The common thread across these buckets is that they are all "hated and unloved for irrational reasons." That phrase is doing a lot of work. Markets often punish entire categories of businesses based on a single shared narrative — coal is dirty and dying, Turkey is a basket case, AI will eat all software, offshore drilling is in terminal decline — without distinguishing between weak operators and strong ones, or between near-term turbulence and long-run economics.

Persistent mispricing of this kind is precisely where a concentrated, patient investor can earn excess returns. The work is not glamorous. It involves studying businesses that few institutional investors want to write about and holding positions through stretches when their prices go nowhere or fall further. The reward for that discomfort is the chance to buy genuinely good businesses at prices set by people who refuse to look at them.

Market Agnosticism and the Friendliness of Volatility

A long-horizon, business-by-business approach naturally implies a kind of market agnosticism.
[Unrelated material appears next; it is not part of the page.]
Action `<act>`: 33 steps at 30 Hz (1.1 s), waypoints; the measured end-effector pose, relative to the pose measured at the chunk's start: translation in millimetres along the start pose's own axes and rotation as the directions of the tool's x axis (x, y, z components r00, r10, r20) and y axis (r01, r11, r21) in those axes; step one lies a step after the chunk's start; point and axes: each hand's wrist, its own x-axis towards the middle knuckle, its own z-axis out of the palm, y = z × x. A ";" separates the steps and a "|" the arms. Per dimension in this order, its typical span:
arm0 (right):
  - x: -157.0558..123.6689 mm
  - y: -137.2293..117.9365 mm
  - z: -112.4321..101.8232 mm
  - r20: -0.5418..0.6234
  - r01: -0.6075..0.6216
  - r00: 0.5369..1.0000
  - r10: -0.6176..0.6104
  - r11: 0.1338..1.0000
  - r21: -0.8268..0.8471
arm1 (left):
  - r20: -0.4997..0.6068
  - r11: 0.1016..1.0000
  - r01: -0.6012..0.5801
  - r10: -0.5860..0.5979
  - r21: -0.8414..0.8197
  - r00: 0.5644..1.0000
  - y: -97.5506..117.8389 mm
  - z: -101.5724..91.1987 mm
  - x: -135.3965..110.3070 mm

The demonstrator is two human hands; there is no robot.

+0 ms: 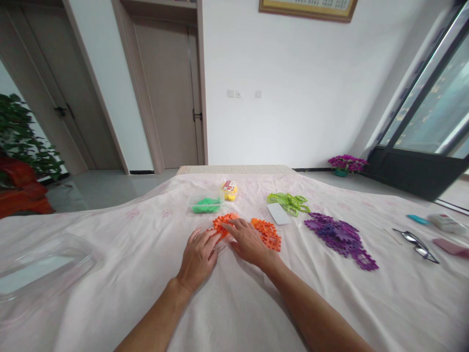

There is no point trying to forecast the index, the VIX, the path of interest rates, or the price of oil over the next quarter. What matters is the cash flow these specific businesses will produce over the next decade.

That perspective inverts the usual emotional response to volatility. Falling markets are not a threat; they are a gift. They expand the universe of attractive opportunities and allow committed buyers to add to existing positions at better prices. A net buyer of global equities should welcome anything that disrupts the status quo, because disruption is where mispricing is born.

The Quiet Logic of Patience

Taken together, this approach amounts to a quiet but radical bet: that diversification across the largest American companies is not the same thing as exposure to the world's best businesses; that consensus narratives systematically overshoot in both directions; and that the willingness to look at metallurgical coal, Turkish airports, vertical software roll-ups, and offshore drillers will, over five to ten years, look smarter than the willingness to own whatever is most popular today.

The strategy will not be in step with the index every quarter, and that is the point. Buying what no one wants, holding it long enough for the underlying economics to matter, and treating volatility as a friend rather than an enemy is one of the few approaches in public markets that remains genuinely contrarian — and, for that reason, one of the few that retains a structural edge.